**Instructions for the task**
Copy the listing in full and exactly, omitting its images.

**Given data**
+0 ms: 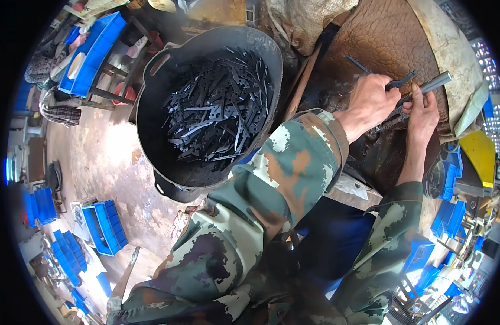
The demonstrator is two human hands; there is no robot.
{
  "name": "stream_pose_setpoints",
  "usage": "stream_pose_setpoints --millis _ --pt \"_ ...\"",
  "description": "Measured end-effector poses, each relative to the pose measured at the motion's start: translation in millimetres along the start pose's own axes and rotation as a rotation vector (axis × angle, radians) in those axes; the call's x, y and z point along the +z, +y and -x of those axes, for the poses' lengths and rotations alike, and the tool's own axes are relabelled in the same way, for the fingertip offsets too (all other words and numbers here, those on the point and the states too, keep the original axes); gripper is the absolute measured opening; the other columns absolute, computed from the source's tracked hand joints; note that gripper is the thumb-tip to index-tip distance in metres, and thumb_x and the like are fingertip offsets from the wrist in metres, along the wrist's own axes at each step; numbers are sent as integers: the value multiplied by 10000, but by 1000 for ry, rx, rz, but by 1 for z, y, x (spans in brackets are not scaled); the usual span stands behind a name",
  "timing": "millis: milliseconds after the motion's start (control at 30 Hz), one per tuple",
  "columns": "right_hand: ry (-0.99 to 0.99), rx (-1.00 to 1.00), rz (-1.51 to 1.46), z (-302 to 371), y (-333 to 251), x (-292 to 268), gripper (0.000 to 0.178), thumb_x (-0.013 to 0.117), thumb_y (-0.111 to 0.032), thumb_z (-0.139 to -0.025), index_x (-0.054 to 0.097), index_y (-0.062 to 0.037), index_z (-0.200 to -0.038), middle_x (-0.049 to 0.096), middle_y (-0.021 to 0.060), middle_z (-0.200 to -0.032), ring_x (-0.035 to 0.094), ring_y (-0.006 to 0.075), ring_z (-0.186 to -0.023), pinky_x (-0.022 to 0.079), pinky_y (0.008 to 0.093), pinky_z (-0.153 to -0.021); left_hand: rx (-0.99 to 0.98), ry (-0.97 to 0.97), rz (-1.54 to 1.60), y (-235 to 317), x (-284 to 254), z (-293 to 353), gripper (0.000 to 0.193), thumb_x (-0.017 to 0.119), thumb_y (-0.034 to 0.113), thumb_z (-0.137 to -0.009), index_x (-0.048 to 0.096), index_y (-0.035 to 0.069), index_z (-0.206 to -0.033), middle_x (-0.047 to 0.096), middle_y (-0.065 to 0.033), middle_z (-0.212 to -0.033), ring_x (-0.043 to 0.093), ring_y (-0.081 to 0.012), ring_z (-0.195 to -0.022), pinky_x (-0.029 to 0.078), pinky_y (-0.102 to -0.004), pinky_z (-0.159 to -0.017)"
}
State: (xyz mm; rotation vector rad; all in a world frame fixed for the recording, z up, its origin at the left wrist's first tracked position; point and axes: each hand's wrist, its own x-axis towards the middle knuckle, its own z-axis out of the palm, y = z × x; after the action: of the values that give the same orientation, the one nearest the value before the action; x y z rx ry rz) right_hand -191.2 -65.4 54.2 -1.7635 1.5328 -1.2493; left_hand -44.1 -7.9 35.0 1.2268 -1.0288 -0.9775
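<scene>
Workshop floor (120, 154), stained and shiny, runs from 8 to 10 o'clock, with a blue divided bin (105, 227) at 8 and a co-worker's blue tray (93, 57) near 10. At 11 o'clock stands a black two-handled tub (146, 116), heaped with flat dark metal strips (217, 108) lying every which way. Work site at 2 o'clock: a brown, wrinkled, hide-like surface (388, 32), pale sheeting (456, 46) along its outer edge. Above it, the wearer's left hand (371, 101) is clenched around a dark metal piece (403, 81), whose curved end shows past the knuckles toward 2. Right hand (423, 108) pinches a grey metal tube (438, 82) between thumb and fingers, its free end also toward 2. Hands are close together; contact between them cannot be told. A thin dark blade (358, 64) projects toward 10 from beyond the left fist; whether it belongs to the held piece is hidden. Judgement on technique: firm left grip, lighter right pinch, so that the tube can be angled without dragging the piece round. Right fingertips should sit clear of the curved end; a slip there might nip them. Elbows low would probably steady both wrists.
</scene>
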Motion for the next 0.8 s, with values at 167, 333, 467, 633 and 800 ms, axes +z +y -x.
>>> stream_pose_setpoints --millis 167,333,467,633,800 --pt "4 -17 -36 0 3 1 293 661 -206 -961 626 32 -1127 640 34 -744 564 69 -572 486 224 -522 24 -1 -105 3 -1 6 294 635 216 -866 677 -67 -933 623 -200 -668 600 -195 -604 486 -374 -591" --pt "3 -1 -84 -3 6 2 267 662 -212 -960 637 20 -1089 651 33 -749 575 71 -576 482 225 -517 32 -15 -45 17 -1 15 296 636 231 -857 688 -56 -905 628 -212 -662 611 -216 -606 494 -388 -613" --pt "0 4 -66 4 -2 0 217 662 -221 -958 660 -12 -1017 606 3 -641 532 71 -507 438 232 -480 56 -42 15 30 -2 25 308 634 249 -860 694 -51 -888 636 -202 -658 625 -216 -619 500 -385 -628" --pt "-75 89 -142 48 -20 -22 172 692 -166 -930 672 -16 -1011 609 -16 -657 491 45 -496 397 215 -461 165 -4 -75 23 -10 21 319 616 287 -844 701 -20 -852 654 -269 -802 665 -433 -821 527 -438 -729" --pt "-325 143 -155 112 -22 -61 189 761 -86 -842 724 -63 -1026 678 -21 -856 527 33 -594 420 197 -535 180 -127 -110 -1 -20 16 282 687 274 -897 707 17 -782 621 -2 -664 519 -80 -633 413 -272 -588"
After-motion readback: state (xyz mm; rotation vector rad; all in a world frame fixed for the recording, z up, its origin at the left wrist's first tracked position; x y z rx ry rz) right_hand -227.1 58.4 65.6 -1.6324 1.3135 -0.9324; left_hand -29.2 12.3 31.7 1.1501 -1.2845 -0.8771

**Solution to this problem**
+0 ms: 
The demonstrator is two human hands; there is no robot.
{
  "name": "stream_pose_setpoints",
  "usage": "stream_pose_setpoints --millis _ --pt \"_ ...\"",
  "description": "Measured end-effector poses, each relative to the pose measured at the motion's start: translation in millimetres along the start pose's own axes and rotation as a rotation vector (axis × angle, radians) in those axes; the call's x, y and z point along the +z, +y and -x of those axes, for the poses' lengths and rotations alike, and the tool's own axes are relabelled in the same way, for the fingertip offsets too (all other words and numbers here, those on the point and the states too, keep the original axes); gripper is the absolute measured opening; the other columns absolute, computed from the source's tracked hand joints; note that gripper is the thumb-tip to index-tip distance in metres, and thumb_x and the like are fingertip offsets from the wrist in metres, along the wrist's own axes at each step; numbers are sent as integers: the value multiplied by 10000, but by 1000 for ry, rx, rz, but by 1 for z, y, x (spans in brackets are not scaled); the usual span stands behind a name",
  "timing": "millis: milliseconds after the motion's start (control at 30 Hz), one per tuple",
  "columns": "right_hand: ry (-0.99 to 0.99), rx (-1.00 to 1.00), rz (-1.51 to 1.46), z (-302 to 371), y (-333 to 251), x (-292 to 268), gripper (0.000 to 0.178), thumb_x (-0.013 to 0.117), thumb_y (-0.111 to 0.032), thumb_z (-0.139 to -0.025), index_x (-0.054 to 0.097), index_y (-0.062 to 0.037), index_z (-0.200 to -0.038), middle_x (-0.049 to 0.096), middle_y (-0.021 to 0.060), middle_z (-0.200 to -0.032), ring_x (-0.035 to 0.094), ring_y (-0.006 to 0.075), ring_z (-0.186 to -0.023), pinky_x (-0.022 to 0.079), pinky_y (0.008 to 0.093), pinky_z (-0.153 to -0.021); left_hand: rx (-0.99 to 0.98), ry (-0.97 to 0.97), rz (-1.54 to 1.60), y (-235 to 317), x (-284 to 254), z (-293 to 353), gripper (0.000 to 0.193), thumb_x (-0.017 to 0.119), thumb_y (-0.034 to 0.113), thumb_z (-0.137 to -0.009), index_x (-0.048 to 0.096), index_y (-0.035 to 0.069), index_z (-0.206 to -0.033), middle_x (-0.047 to 0.096), middle_y (-0.065 to 0.033), middle_z (-0.212 to -0.033), ring_x (-0.043 to 0.093), ring_y (-0.081 to 0.012), ring_z (-0.195 to -0.022), pinky_x (-0.029 to 0.078), pinky_y (-0.102 to -0.004), pinky_z (-0.159 to -0.017)"
}
State: (xyz mm; rotation vector rad; all in a world frame fixed for the recording, z up, its origin at the left wrist's first tracked position; point and axes: each hand's wrist, its own x-axis towards the middle knuckle, its own z-axis out of the palm, y = z × x; after the action: of the values that give the same orientation, the one nearest the value before the action; x y z rx ry rz) right_hand -191.2 -65.4 54.2 -1.7635 1.5328 -1.2493; left_hand -44.1 -7.9 35.0 1.2268 -1.0288 -0.9775
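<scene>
Workshop floor (120, 154), stained and shiny, runs from 8 to 10 o'clock, with a blue divided bin (105, 227) at 8 and a co-worker's blue tray (93, 57) near 10. At 11 o'clock stands a black two-handled tub (146, 116), heaped with flat dark metal strips (217, 108) lying every which way. Work site at 2 o'clock: a brown, wrinkled, hide-like surface (388, 32), pale sheeting (456, 46) along its outer edge. Above it, the wearer's left hand (371, 101) is clenched around a dark metal piece (403, 81), whose curved end shows past the knuckles toward 2. Right hand (423, 108) pinches a grey metal tube (438, 82) between thumb and fingers, its free end also toward 2. Hands are close together; contact between them cannot be told. A thin dark blade (358, 64) projects toward 10 from beyond the left fist; whether it belongs to the held piece is hidden. Judgement on technique: firm left grip, lighter right pinch, so that the tube can be angled without dragging the piece round. Right fingertips should sit clear of the curved end; a slip there might nip them. Elbows low would probably steady both wrists.
</scene>
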Motion for the next 0.8 s, with values at 167, 333, 467, 633 and 800 ms, axes +z +y -x.
>>> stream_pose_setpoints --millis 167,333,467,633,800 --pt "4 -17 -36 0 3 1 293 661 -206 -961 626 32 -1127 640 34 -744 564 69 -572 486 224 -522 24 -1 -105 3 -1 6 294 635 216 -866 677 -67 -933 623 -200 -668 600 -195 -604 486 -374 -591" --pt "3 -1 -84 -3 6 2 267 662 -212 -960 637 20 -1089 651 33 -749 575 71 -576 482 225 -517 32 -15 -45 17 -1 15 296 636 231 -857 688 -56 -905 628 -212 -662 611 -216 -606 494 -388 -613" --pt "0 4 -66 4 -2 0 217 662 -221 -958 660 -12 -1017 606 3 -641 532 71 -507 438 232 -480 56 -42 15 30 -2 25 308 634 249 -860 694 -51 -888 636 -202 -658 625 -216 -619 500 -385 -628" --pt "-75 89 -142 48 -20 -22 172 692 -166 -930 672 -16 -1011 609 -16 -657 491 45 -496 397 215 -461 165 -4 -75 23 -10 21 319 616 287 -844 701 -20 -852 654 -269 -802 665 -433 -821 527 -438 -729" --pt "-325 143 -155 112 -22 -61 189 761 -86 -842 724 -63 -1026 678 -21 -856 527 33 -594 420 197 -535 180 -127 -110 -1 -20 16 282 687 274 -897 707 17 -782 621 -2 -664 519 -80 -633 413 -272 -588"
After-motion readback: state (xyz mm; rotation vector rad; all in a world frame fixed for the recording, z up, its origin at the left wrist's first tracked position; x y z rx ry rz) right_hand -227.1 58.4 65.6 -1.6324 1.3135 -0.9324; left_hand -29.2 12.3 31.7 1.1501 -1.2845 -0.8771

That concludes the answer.